You may think "just don't go on it" but it's a whole different story for younger kids, when everyone in your peer group is on social media. If your entire social network is dependent on social media, "just don't use social media" becomes incredibly difficult, and you become exposed to algorithms designed to ceaselessly deliver dopamine to your brain.

On top of that work, has become a lot more and more mentally draining vs physically draining, making it way harder to factor how tiring it is. As someone who studied Neuroscience in undergrad, the biggest takeaway for me learning it was Neuroscience is still an extremely new science, and our understanding of the brain is very very limited, funnily enough despite how much advancements we made with ai.

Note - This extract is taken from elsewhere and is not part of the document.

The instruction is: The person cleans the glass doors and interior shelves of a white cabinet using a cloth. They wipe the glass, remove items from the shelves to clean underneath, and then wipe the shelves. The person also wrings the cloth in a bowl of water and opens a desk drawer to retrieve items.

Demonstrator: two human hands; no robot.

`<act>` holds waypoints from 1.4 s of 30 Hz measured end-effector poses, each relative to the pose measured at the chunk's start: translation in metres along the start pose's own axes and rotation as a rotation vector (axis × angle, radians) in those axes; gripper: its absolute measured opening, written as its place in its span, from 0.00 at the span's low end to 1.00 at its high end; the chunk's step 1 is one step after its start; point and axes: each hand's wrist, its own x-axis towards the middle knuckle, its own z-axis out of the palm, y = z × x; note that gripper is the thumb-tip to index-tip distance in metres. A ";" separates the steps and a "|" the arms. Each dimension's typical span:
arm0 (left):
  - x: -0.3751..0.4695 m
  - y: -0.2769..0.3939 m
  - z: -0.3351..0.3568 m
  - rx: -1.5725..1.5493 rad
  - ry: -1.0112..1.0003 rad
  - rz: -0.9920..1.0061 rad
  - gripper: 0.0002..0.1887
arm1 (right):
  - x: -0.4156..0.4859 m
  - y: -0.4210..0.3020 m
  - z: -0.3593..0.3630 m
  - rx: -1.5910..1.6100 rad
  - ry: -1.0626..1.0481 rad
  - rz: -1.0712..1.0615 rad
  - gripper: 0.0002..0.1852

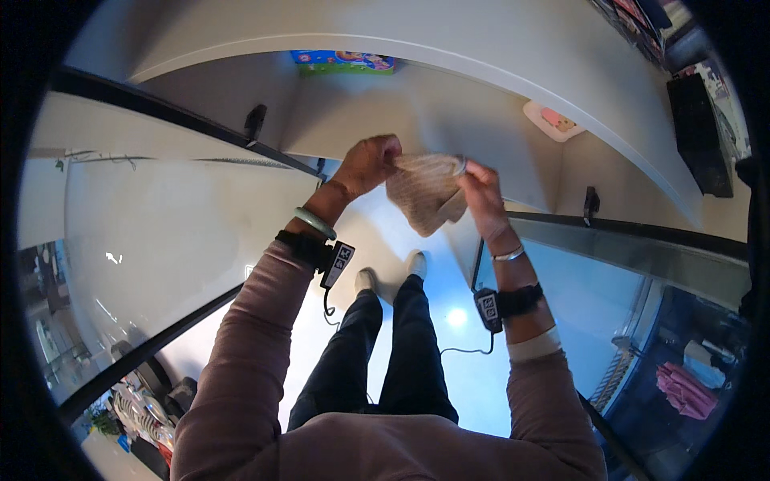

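A beige, ribbed piece of fabric (424, 186) hangs between my two hands in front of an opened cabinet. My left hand (370, 161) pinches its upper left corner, the fingers closed on it. At the upper right edge, my right hand (484, 195) grips the cloth between thumb and fingers, beside a small pale, shiny part. The lower end of the fabric hangs loose and folded. Whether it is a garment or a plain cloth I cannot tell.
Glossy cabinet doors stand open at left (150, 222) and right (559, 270). On the shelf lie a colourful box (346, 63) and a white item with a pink picture (553, 120). A black box (701, 135) is at far right. Pink cloth (686, 388) shows lower right.
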 end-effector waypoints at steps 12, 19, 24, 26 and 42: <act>0.019 -0.018 0.049 0.338 0.060 0.187 0.19 | 0.023 0.064 -0.034 -0.574 0.127 -0.332 0.17; 0.061 -0.061 0.120 0.495 0.207 0.317 0.31 | 0.085 0.135 -0.001 -1.090 0.206 -0.278 0.34; 0.084 -0.076 0.157 0.689 0.112 0.185 0.46 | 0.116 0.177 -0.015 -1.169 0.276 -0.333 0.34; 0.100 -0.073 0.160 0.700 0.206 0.329 0.42 | 0.103 0.187 -0.036 -1.219 0.320 -0.337 0.34; 0.225 -0.044 0.140 0.515 -0.114 0.114 0.24 | 0.211 0.171 -0.085 -1.116 0.356 -0.053 0.30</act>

So understanding people's mental exhaustion is very difficult to measure.

Endless mental dopamine delivery, combined with rapid technological pace requiring younger individuals to learn more and more, faster and faster,

I argue, that "times are not as good" as people think they say. There is a different kind of pain involved from working long hours in more natural/stable but physically arduous tasks in the fields or whatnot, vs 8 hours in some confined space indoors of having to constantly learn something new of an ever-changing landscape of new technology without stability where you can be rendered useless in a span of a couple years (ie artists and ai image generation). The pain of being in some confined space is not new to the older generation, but it certainly is getting worse because of how faster automation is rendering certain knowledge and jobs useless much faster than it ever did.

bbarn · 2 years ago
I have heard the argument that a negative effect of the post WW2 "feminist" movement (by that I mean women in the work force) has had the long term effect of causing prices to simply adjust to the dual income household, to the point that now it is a necessity. It is a privileged family today that can afford to live comfortably on only one salary.
lokar · 2 years ago
I think piketty would disagree. Productivity per worker has gone up but the share of profits going to workers has gone down. This is not some kind of inflation driven by scarcity.
kjkjadksj · 2 years ago
Theres another level to this going on in certain places too. Its not enough to have both partners working. Now in places like the bay area if you want to be competitive in the housing market, both partners have to be working high income jobs not just working at all. Even if you have a great title, if your partner doesnt, you will be lapped by people who have vastly more buying power than either of you can ever muster together.

I wonder if this creates some serious perverse incentives in the dating scene in these parts of the country. Like people who understand this economic situation and unfortunately write off what might have been great partners because their line of work will never afford the standards of living their dual high income peers are able to achieve.

usrbinbash · 2 years ago
That argument, like all arguments that somehow equate wages with inflation, would hold water if the productivity of the workforce was constant.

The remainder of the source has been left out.